Why Men Should Read Jane Austen #4

Although the dominant dynamic in the development of Darcy’s character is his coming to terms with his own vulnerability, one undeniable part of his charm – and part of the reason he wins Elizabeth – is his backbone. In one of the finest scenes never written (Austen did not write scenes where no women were present) Darcy confronts Wickham about his dalliance with Lydia and brings the whole messy situation to the most satisfactory close that could be imagined.

Of course, it is true that Darcy had the wherewithal (read: money and connections) do get this done, but it did not happen by itself.  Darcy had to do it. As with any great act of love, this business cost Darcy something, and not only money. To confront Wickham, Mr. Darcy had to get down in the weeds with him, at least for the moment.   Do you imagine that Wickham was immediately agreeable and compliant with everything Darcy proposed?  I don’t; not for a minute. I see Darcy with his knuckles on the table, channeling his inner Clint Eastwood, telling Wickham how it was going to be and warning him of the consequences otherwise.

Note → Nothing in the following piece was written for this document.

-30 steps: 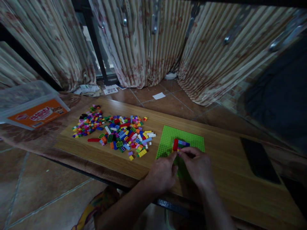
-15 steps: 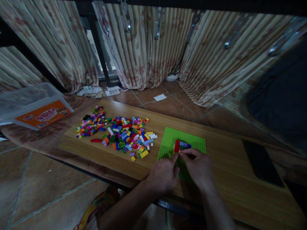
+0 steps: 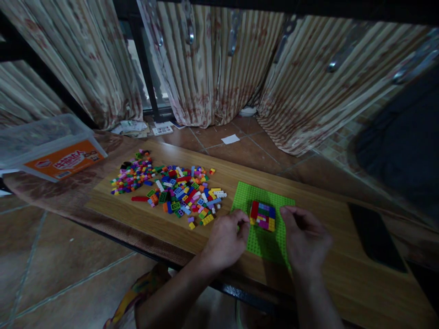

In this act, we see magnified one of the aspects of Darcy’s character that Elizabeth finds irresistible. He acts. He plants his feet. He actually fulfills the role that fortune and destiny have given him the chance to play. He in fact is the noble man. He is the great caretaker and steward, not only of Pemberly, but of the lives of those he loves. What woman in her right mind wouldn’t melt at this?